Township in Ohio, US

Bath Township is one of the twelve townships of Allen County, Ohio, United States. The 2020 census found 9,399 people in the unincorporated parts of the township, outside the city of Lima.

==Geography==
Located in the center of the county, it borders the following townships:
- Monroe Township - north
- Richland Township - northeast corner
- Jackson Township - east
- Auglaize Township - southeast corner
- Perry Township - south
- Shawnee Township - southwest corner
- American Township - west
- Sugar Creek Township - northwest

Part of the city of Lima, the county seat of Allen County, is located in southwestern Bath Township.

==Name and history==
Statewide, other Bath Townships are located in Greene and Summit counties.

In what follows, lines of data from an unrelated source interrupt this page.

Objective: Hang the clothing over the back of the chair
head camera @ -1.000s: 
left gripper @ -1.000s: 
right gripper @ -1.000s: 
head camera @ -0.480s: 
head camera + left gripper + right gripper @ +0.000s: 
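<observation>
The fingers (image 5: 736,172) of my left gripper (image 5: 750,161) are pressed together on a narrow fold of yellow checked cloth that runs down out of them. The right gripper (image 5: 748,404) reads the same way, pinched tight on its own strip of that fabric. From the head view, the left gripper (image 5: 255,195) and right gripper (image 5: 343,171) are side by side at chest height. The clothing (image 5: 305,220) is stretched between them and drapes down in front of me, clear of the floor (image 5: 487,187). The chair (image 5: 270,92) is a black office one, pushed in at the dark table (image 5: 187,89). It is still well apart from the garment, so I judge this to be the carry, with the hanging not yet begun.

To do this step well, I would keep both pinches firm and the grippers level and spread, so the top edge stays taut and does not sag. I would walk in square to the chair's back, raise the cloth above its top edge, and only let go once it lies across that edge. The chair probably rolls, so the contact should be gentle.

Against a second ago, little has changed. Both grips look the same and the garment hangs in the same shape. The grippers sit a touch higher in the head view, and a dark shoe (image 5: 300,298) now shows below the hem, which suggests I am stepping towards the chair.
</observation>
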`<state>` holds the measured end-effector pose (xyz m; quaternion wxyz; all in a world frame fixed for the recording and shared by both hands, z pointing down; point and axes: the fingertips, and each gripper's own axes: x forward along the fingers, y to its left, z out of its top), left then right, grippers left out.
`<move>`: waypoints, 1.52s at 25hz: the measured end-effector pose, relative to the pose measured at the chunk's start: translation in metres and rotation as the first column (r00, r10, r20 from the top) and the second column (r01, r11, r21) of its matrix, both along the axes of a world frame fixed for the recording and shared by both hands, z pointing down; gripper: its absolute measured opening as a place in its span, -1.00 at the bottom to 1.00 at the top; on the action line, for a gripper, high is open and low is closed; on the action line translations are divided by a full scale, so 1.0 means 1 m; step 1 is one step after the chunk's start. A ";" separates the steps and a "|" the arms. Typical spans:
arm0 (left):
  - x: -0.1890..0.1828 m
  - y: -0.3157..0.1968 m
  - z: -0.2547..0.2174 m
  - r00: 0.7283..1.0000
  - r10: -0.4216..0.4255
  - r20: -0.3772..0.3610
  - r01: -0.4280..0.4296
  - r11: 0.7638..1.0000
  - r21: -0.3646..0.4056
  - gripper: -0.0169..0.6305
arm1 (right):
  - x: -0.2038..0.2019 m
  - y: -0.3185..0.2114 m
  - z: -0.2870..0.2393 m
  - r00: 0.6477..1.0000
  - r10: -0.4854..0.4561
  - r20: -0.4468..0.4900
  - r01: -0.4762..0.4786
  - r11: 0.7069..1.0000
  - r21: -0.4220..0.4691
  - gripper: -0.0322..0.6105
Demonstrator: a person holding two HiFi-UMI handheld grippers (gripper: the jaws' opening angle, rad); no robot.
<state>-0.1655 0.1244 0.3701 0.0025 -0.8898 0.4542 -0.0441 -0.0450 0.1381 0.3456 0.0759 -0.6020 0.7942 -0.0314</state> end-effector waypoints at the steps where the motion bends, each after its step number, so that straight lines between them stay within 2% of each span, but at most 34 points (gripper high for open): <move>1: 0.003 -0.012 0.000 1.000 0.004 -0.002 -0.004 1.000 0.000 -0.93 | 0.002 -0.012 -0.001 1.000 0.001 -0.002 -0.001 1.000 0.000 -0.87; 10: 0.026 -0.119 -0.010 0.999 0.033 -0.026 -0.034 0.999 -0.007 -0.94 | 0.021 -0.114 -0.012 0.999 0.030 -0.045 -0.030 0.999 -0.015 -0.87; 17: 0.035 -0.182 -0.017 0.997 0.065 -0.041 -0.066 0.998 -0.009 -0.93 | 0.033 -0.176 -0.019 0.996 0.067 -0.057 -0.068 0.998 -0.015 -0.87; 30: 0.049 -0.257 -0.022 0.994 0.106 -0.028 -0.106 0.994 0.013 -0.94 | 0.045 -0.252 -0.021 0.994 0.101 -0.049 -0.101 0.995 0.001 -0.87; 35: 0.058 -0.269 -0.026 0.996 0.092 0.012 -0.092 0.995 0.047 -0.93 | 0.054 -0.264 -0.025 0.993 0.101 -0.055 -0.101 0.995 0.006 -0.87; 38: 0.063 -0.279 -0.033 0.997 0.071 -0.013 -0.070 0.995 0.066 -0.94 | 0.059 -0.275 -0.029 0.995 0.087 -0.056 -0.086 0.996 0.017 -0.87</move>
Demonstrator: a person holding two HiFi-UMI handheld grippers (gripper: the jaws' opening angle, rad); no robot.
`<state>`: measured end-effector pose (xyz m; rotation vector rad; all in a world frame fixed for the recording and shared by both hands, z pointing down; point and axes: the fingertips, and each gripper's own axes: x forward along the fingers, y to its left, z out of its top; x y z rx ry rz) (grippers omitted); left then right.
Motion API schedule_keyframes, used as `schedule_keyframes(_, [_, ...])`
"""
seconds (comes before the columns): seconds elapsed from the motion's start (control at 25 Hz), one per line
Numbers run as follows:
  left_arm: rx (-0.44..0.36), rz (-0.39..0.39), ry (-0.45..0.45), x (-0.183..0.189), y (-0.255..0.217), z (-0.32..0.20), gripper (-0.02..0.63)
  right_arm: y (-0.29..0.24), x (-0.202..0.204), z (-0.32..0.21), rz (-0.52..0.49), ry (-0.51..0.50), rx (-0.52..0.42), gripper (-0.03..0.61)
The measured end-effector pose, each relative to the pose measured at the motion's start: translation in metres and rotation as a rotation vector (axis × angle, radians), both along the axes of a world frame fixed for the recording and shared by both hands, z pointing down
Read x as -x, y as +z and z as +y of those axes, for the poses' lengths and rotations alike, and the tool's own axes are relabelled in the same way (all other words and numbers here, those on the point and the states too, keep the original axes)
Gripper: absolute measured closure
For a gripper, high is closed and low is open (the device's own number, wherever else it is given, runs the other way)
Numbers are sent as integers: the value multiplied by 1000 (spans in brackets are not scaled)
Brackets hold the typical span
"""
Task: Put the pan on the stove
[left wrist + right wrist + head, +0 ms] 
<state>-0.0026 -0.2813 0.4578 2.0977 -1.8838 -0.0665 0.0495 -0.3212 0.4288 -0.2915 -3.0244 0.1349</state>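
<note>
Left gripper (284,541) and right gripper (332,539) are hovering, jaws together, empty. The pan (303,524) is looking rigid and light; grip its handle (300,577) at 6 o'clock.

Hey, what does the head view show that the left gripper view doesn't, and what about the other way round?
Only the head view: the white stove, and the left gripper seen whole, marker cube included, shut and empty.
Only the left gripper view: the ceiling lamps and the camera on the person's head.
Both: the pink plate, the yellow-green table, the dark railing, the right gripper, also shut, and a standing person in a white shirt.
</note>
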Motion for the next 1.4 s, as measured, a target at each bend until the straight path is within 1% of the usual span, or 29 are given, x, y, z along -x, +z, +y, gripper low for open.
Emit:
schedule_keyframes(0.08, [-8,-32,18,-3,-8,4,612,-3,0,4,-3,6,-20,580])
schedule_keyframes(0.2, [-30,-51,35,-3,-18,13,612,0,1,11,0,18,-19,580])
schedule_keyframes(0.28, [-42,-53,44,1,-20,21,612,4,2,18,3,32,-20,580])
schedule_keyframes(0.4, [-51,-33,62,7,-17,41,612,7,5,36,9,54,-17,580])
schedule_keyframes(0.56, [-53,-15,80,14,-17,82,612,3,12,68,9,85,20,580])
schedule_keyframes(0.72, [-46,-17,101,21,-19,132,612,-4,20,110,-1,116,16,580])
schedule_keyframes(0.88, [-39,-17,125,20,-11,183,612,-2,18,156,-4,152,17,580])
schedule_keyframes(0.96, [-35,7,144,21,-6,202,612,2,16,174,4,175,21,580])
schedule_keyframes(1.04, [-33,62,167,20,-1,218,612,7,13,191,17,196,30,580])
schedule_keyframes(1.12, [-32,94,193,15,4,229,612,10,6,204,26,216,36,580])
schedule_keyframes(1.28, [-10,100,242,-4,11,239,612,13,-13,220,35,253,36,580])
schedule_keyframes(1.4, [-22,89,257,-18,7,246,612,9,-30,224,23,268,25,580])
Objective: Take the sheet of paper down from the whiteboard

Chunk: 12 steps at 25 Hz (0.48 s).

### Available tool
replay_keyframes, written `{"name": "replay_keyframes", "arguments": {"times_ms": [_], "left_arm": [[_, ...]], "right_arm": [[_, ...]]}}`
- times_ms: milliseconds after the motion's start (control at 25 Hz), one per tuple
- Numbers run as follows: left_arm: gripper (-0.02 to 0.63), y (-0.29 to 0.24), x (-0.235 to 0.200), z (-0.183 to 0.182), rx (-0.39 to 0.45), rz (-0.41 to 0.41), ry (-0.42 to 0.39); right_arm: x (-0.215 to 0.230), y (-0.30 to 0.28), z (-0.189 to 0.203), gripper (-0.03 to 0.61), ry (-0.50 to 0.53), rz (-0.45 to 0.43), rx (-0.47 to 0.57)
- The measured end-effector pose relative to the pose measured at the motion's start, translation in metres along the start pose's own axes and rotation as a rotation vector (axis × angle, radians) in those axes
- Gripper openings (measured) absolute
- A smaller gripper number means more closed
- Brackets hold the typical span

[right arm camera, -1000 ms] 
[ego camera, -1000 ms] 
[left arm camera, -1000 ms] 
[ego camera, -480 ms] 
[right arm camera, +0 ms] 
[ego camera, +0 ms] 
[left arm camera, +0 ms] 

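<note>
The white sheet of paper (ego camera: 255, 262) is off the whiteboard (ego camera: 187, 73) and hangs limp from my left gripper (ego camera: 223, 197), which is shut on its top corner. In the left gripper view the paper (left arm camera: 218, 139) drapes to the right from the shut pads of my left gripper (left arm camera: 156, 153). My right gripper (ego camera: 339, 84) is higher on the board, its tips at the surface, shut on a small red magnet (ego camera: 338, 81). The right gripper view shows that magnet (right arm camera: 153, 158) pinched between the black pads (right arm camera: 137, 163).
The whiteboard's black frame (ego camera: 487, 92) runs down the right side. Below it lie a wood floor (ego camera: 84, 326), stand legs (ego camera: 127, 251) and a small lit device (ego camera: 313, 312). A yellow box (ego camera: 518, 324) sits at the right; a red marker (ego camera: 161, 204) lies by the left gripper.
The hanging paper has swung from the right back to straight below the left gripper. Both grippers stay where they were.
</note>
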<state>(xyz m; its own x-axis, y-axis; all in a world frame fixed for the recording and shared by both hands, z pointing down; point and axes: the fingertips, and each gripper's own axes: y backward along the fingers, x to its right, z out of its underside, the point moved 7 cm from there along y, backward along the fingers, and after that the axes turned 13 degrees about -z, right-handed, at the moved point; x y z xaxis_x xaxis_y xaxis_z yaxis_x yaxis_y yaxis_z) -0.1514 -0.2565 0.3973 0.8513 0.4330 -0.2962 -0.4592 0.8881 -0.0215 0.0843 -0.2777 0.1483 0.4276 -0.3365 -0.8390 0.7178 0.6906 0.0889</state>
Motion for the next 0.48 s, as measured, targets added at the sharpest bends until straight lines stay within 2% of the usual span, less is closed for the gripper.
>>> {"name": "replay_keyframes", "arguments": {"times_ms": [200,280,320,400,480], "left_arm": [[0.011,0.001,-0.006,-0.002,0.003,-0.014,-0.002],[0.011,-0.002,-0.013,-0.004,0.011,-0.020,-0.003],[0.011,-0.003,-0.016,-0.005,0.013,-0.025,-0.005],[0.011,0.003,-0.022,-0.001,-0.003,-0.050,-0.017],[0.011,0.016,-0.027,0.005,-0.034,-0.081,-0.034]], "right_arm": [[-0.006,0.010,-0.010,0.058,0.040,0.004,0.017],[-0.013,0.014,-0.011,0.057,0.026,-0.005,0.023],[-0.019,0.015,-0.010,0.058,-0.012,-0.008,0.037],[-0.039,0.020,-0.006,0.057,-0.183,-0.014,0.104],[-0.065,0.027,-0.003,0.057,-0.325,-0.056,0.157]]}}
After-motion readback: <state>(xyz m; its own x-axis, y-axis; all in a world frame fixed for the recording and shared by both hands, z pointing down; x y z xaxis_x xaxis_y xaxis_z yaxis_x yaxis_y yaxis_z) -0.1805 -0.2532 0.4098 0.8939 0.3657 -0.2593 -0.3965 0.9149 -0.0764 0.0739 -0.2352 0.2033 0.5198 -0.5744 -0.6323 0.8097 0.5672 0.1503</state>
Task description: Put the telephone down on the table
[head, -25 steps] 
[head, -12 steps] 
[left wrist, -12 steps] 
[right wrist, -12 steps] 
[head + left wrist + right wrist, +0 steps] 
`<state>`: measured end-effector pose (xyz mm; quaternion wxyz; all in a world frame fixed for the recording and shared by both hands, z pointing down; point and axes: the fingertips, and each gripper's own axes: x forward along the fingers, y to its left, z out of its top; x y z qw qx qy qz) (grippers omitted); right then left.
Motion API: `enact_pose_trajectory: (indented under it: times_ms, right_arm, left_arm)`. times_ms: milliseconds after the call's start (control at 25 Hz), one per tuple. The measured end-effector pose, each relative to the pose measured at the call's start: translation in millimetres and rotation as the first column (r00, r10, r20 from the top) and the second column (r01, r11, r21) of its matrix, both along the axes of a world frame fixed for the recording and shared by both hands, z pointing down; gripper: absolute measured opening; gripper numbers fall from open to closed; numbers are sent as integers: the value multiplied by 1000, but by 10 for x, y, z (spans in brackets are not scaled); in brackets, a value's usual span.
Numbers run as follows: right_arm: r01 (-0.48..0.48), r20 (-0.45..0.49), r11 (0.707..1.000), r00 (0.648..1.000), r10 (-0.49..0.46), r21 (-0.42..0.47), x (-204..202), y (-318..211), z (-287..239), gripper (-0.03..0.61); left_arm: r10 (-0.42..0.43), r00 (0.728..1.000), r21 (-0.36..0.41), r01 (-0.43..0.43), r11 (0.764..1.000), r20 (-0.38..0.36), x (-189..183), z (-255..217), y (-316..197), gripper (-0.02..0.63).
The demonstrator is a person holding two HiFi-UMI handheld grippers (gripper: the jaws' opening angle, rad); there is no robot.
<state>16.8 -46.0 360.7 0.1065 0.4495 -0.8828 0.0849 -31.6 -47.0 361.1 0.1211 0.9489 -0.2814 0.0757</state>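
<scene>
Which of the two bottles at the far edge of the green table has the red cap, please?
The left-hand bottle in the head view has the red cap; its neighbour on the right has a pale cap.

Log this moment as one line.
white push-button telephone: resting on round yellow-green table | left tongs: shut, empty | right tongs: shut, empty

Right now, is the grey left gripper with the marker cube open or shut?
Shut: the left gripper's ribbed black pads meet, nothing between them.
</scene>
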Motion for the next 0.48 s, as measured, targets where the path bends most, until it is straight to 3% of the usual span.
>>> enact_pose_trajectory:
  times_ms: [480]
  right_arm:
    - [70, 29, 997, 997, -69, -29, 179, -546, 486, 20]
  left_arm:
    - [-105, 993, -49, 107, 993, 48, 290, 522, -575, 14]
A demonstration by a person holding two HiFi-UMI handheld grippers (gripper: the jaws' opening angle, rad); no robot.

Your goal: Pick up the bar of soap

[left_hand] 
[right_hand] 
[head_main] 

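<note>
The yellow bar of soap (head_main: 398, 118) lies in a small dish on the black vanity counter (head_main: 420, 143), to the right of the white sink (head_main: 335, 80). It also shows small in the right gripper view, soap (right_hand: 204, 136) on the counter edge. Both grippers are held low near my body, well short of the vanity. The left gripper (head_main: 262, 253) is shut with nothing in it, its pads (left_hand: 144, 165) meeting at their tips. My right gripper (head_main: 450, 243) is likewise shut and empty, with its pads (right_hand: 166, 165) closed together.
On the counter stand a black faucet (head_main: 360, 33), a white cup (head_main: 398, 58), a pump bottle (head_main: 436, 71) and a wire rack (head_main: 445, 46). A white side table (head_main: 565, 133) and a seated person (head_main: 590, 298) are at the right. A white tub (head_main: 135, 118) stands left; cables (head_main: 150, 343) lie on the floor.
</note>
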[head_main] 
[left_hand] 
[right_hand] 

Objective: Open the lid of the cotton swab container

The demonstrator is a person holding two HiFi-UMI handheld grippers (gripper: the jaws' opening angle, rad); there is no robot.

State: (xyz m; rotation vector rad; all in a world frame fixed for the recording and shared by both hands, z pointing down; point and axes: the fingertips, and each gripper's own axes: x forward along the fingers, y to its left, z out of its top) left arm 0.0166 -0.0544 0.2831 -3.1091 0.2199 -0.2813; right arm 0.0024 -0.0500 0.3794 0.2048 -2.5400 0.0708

Bath Township was the first permanent settlement within the present day bounds of Allen County. The first settlers in the township were Christopher S. Wood and his family, who settled in section 7 of Bath Township in 1824. Wood was one of the first American pioneers to settle in that area, and he established the first government in 1829 after settling there. There is no record of its settling in the 1831 registers of the newly formed Allen County, yet it was a fully functioning community by that time. In 1831 the people of the soon to be Jackson Township petitioned to break away from Bath, and their request was granted. Until the formation of Lima and the nearby Ottawa Township (now subsumed by Lima), the future land was also part of Bath.

==Government==

The township is governed by a three-member board of trustees, who are elected in November of odd-numbered years to a four-year term beginning on the following January 1. Two are elected in the year after the presidential election and one is elected in the year before it. There is also an elected township fiscal officer, who serves a four-year term beginning on April 1 of the year after the election, which is held in November of the year before the presidential election. Vacancies in the fiscal officership or on the board of trustees are filled by the remaining trustees. The current chairperson is Roy A. Hollenbacher.

Historical population
| Census | Pop. | Note | %± |
|---|---|---|---|
| 1880 | 1,532 |  | — |
| 1890 | 1,448 |  | −5.5% |
| 2000 | 9,819 |  | — |
| 2010 | 9,725 |  | −1.0% |
| 2020 | 9,399 |  | −3.4% |

===Schools===
Bath Township is serviced by one school district, Bath Local School District. The district contains an elementary school, a junior high school, and a high school (Bath High School).